### EXERCISE
Scan the records below for the line containing "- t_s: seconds" and the line containing "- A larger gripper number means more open". Copy both, plus every line between, exactly.

Stored dataset items:
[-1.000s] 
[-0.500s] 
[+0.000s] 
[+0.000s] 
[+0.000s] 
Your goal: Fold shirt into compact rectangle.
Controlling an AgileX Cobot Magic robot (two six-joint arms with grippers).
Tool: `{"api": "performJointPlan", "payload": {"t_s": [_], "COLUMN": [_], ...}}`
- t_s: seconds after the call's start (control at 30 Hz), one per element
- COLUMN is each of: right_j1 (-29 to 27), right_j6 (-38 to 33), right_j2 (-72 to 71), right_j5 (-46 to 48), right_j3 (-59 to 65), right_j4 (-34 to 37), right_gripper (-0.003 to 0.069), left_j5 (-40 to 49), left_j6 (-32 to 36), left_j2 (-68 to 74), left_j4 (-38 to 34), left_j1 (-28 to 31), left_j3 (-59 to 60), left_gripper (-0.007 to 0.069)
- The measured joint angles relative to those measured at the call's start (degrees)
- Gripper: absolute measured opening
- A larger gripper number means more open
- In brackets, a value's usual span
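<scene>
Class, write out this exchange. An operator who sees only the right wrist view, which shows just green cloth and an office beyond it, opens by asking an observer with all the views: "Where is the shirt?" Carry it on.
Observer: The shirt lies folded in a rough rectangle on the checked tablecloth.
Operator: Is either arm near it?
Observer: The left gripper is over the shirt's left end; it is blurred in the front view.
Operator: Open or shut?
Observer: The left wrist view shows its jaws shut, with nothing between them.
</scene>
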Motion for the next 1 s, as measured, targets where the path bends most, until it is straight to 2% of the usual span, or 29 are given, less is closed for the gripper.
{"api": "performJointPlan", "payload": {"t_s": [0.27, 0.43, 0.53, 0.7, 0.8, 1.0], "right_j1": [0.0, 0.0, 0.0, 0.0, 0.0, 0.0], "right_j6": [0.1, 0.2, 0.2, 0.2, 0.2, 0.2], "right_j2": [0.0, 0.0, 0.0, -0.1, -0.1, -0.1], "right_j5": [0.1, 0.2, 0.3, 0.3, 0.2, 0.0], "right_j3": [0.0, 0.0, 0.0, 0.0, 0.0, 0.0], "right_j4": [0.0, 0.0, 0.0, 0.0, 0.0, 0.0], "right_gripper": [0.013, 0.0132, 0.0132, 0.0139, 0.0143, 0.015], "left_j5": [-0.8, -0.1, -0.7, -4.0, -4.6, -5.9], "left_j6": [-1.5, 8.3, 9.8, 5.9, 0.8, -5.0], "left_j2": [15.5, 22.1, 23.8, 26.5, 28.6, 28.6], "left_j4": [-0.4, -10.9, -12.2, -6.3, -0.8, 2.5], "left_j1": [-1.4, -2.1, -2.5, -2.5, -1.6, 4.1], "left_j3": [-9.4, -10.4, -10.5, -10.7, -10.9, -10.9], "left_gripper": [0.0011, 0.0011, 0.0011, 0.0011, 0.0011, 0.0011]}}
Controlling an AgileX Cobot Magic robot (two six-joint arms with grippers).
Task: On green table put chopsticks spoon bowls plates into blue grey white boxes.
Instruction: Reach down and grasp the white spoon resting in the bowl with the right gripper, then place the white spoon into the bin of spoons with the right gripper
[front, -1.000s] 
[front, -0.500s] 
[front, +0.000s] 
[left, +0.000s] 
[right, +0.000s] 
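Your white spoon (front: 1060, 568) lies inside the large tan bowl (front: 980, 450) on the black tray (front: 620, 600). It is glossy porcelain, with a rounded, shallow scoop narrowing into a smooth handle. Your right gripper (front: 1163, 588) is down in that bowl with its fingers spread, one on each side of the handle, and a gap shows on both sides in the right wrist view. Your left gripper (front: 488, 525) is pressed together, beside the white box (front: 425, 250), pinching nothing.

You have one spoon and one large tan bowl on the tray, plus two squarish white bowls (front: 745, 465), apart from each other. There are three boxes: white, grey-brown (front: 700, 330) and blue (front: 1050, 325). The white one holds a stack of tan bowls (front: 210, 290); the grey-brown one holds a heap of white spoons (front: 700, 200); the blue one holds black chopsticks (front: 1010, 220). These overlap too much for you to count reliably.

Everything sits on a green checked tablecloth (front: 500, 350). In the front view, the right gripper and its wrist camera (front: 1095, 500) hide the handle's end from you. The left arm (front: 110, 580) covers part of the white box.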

### OUTPUT OF THE EXERCISE
- t_s: seconds after the call's start (control at 30 Hz), one per element
- COLUMN is each of: right_j1 (-29 to 27), right_j6 (-38 to 33), right_j2 (-72 to 71), right_j5 (-46 to 48), right_j3 (-59 to 65), right_j4 (-34 to 37), right_gripper (-0.003 to 0.069), left_j5 (-40 to 49), left_j6 (-32 to 36), left_j2 (-68 to 74), left_j4 (-38 to 34), left_j1 (-28 to 31), left_j3 (-59 to 60), left_gripper (-0.007 to 0.069)
- The measured joint angles relative to those measured at the call's start (degrees)
- Gripper: absolute measured opening
- A larger gripper number means more open

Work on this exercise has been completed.